My D&I Journey with:
Head of Diversity, Equity and Inclusion,
1. What was your journey into diversity and inclusion?
My journey into DEI started when I joined the workplace after graduating. I started the first network for emerging talent at my organisation then, and did a lot of work internally and externally on the generational agenda. My multifaceted career spans across Learning and Development, HR Business Partnering, Data and Insights and Retail Banking Leadership before taking the leap into DEI. Having the opportunity to define and deliver people and business strategy, as well as all of the broader business disciplines I have worked in have given me a rounded capability that lends well to my work in DEI.
2. How would you describe a typical day in your role?

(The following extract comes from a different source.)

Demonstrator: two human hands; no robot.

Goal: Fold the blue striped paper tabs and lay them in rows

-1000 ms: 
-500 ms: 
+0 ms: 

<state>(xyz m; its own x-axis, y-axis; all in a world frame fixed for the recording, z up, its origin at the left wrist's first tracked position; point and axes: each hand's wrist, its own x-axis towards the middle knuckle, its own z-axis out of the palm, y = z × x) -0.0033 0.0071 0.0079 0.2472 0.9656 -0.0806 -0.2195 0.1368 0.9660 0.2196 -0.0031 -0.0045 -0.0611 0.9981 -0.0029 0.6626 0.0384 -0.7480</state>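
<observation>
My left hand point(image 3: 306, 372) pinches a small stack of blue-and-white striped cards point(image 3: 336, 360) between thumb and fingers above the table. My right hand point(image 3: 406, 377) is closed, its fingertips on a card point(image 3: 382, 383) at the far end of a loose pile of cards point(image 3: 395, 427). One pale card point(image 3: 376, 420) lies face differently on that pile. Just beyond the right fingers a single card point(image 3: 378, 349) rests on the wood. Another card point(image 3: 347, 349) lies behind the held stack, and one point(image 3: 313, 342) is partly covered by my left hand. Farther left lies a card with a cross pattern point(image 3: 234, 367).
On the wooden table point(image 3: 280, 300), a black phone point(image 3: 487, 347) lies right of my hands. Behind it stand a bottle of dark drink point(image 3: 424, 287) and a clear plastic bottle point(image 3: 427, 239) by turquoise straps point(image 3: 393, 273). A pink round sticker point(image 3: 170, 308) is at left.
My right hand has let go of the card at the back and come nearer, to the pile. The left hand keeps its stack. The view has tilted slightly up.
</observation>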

No two days are the same in this work. I love the balance of data and analytics, Comms and Engagement, action planning, governance and reporting, policy design and review, training, and so much more. I spend a lot of time working collaboratively with internal and external stakeholders on various elements of this activity and I love the variation this brings to each day. In some ways, having an operational business background has taught me the importance of creating a strong operating rhythm in this role. DEI can be a space that can become highly operational due to the nature of issues that can spring up, but it’s really the strategic actions that move the dial on positive outcomes, making it important to find a good balance of the two. I endeavour to build touch points in with key stakeholders including my team regularly, and it’s important to prioritise this to ensure we are all clear on what we collectively aim to deliver. With 140,000 employees in this business, there can often be different requirements that pop up, so ensuring a strong rhythm is in place for strategic activity means it doesn’t lag when other fires arise.
3. What is the best part of your job?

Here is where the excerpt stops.